Responsável iraniano não vai participar em reunião anual de vigilância nuclear da ONU

Responsável iraniano não vai participar em reunião anual de vigilância nuclear da ONU

O chefe da Organização de Energia Atómica do Irão não deverá participar, pela primeira vez em anos, na reunião anual dos países membros do órgão de vigilância nuclear da ONU em Viena por estar proibido de viajar internacionalmente, reportou a AP.

Lusa / Adicionar como fonte informativa
Mohammad Eslami, chefe da Organização de Energia Atómica do Irão | Foto: Majid Asgaripour - WANA via REUTERS

A Áustria solicitou uma isenção da proibição de viajar de Eslami junto do comité de sanções da ONU, mas esta não foi concedida, disse um responsável não identificado à agência de notícias.

Como país anfitrião das Nações Unidas em Viena, a Áustria pode solicitar isenções a proibições de viajar para permitir que responsáveis sancionados participem em conferências internacionais na ONU.

Desde que Israel e os Estados Unidos atacaram as instalações nucleares do Irão em junho de 2025, o Irão não deu acesso aos inspetores da AIEA às instalações nucleares afetadas pelos ataques, embora Teerão esteja legalmente obrigado a cooperar com o órgão de vigilância ao abrigo do Tratado de Não Proliferação Nuclear.

A AIEA também não conseguiu verificar o estado de um stock de urânio quase de grau militar desde o bombardeamento de junho.
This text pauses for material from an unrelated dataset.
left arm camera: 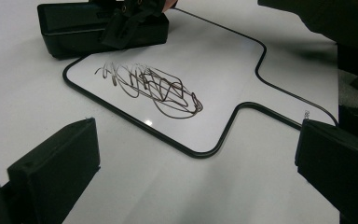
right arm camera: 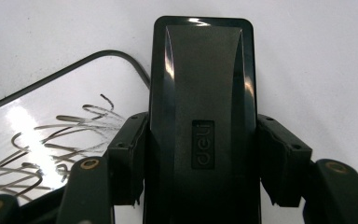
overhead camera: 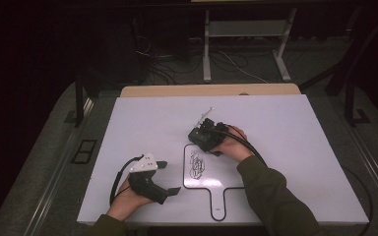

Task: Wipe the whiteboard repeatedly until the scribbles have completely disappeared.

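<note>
Clamped across its narrow sides by the right gripper [right arm camera: 200,158]: a black eraser [right arm camera: 200,93], pressed flat at the top edge of a small handled whiteboard [overhead camera: 211,179], just above a tangle of dark scribble [left arm camera: 149,88]. Gripped that way, by the look of it, to keep the felt face down and ready to sweep back over the marks lying just beside and below the jaws. Parked well off to the lower left, the left gripper [overhead camera: 170,178], jaws wide apart with nothing between them, aimed toward the board's near corner, perhaps waiting to steady it against sliding. Resting on a white tabletop [overhead camera: 300,147], the board with its handle turned toward the person. Scribble fully intact at this point; wiping judged about to begin rather than under way.
</note>
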Demonstrator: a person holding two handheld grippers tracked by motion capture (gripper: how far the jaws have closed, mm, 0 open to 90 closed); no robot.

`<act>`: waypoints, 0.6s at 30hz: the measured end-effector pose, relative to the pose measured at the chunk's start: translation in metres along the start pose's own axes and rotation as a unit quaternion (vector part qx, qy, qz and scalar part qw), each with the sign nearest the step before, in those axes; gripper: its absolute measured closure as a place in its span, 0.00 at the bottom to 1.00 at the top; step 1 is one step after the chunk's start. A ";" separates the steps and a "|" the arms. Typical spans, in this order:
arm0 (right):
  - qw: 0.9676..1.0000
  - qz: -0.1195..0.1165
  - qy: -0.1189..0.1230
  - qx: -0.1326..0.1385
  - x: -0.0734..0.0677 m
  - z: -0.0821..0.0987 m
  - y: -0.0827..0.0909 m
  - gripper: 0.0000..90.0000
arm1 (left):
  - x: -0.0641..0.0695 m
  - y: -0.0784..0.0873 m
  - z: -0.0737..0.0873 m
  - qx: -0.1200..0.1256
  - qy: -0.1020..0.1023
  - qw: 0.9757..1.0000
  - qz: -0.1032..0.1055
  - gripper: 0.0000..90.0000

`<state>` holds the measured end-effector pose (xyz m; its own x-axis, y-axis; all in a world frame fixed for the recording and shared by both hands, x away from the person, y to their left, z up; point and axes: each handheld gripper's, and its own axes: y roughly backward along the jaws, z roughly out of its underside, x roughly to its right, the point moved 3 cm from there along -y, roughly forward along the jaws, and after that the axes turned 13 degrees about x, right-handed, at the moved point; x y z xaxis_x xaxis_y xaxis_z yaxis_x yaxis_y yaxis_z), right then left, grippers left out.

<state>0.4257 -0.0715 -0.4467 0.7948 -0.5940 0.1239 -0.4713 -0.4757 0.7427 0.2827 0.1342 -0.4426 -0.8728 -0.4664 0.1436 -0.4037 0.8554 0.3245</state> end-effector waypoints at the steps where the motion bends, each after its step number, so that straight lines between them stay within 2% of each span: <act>1: 1.000 -0.001 0.007 0.000 -0.001 0.000 0.000 0.43 | 0.000 0.000 0.000 0.000 0.000 1.000 0.000 0.00; 5: 1.000 -0.018 0.021 0.002 -0.012 -0.001 0.002 0.43 | 0.001 0.000 -0.001 0.001 -0.001 1.000 0.000 0.00; 7: 1.000 -0.017 0.023 0.002 -0.012 -0.001 0.002 0.43 | 0.001 0.000 -0.001 0.001 -0.002 1.000 0.000 0.00; 10: 1.000 -0.001 0.020 -0.003 -0.006 0.000 0.001 0.43 | 0.001 0.001 -0.001 0.002 -0.002 1.000 0.000 0.00; 13: 1.000 -0.002 0.014 -0.003 -0.003 0.001 0.001 0.43 | 0.000 0.001 0.000 0.001 -0.001 1.000 -0.001 0.00; 15: 1.000 0.004 0.019 -0.003 -0.005 0.001 0.001 0.43 | 0.000 0.000 0.000 0.001 -0.001 1.000 0.000 0.00; 18: 1.000 -0.008 0.026 -0.002 -0.012 -0.001 0.002 0.43 | 0.001 0.000 0.000 0.001 0.000 1.000 0.001 0.00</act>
<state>0.4157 -0.0647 -0.4466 0.8209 -0.5521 0.1463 -0.4575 -0.4822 0.7471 0.2823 0.1336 -0.4422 -0.8739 -0.4644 0.1436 -0.4024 0.8569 0.3222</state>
Segundo a AIEA, o Irão mantém uma reserva de 440,9 quilogramas de urânio enriquecido até 60% de pureza, a um passo curto e técnico dos níveis de grau militar de 90%.

O Irão afirma que não está a procurar armas nucleares e que o seu programa é inteiramente pacífico.

No ano passado, a França, o Reino Unido, e a Alemanha acionaram o chamado mecanismo `snapback`, que reimpôs automaticamente todas as sanções das Nações Unidas ao Irão devido ao seu programa nuclear.

Os três países europeus afirmaram que o Irão se afastou deliberadamente do acordo nuclear de 2015 que tinha levantado as medidas.

As sanções da ONU reinstauradas incluem uma proibição de viajar, um embargo de armas convencionais, restrições ao desenvolvimento de mísseis balísticos, congelamento de bens e a proibição de produzir tecnologia relacionada com a energia nuclear.

Apesar de o responsável ter dito que não se esperava a presença de Eslami na conferência, a agência de notícias estatal do Irão, IRNA, informou no sábado que Eslami deixou Teerão rumo a Viena para participar na conferência da AIEA e reunir-se com representantes de vários países.

Eslami tem comparecido e discursado regularmente na Conferência Geral da AIEA em Viena desde que foi nomeado chefe da Organização de Energia Atómica do Irão em 2021.

Altos responsáveis dos Estados-Membros da Agência Internacional de Energia Atómica deverão reunir-se de segunda a sexta-feira para a Conferência Geral na sede do órgão de vigilância nuclear da ONU, em Viena, onde irão analisar e aprovar o orçamento da agência e debater outras questões políticas, incluindo salvaguardas nucleares no Médio Oriente.

Os Estados Unidos e o Irão retomaram os combates, de forma intermitente, após o colapso de um cessar-fogo frágil em julho.

Segundo as autoridades de Omã, uma reunião prevista para hoje entre o Irão e os países do Golfo sobre o futuro do estreito de Ormuz, rota marítima estratégica há meses bloqueada devido à guerra entre Washington e Teerão, foi adiada para outra data por definir.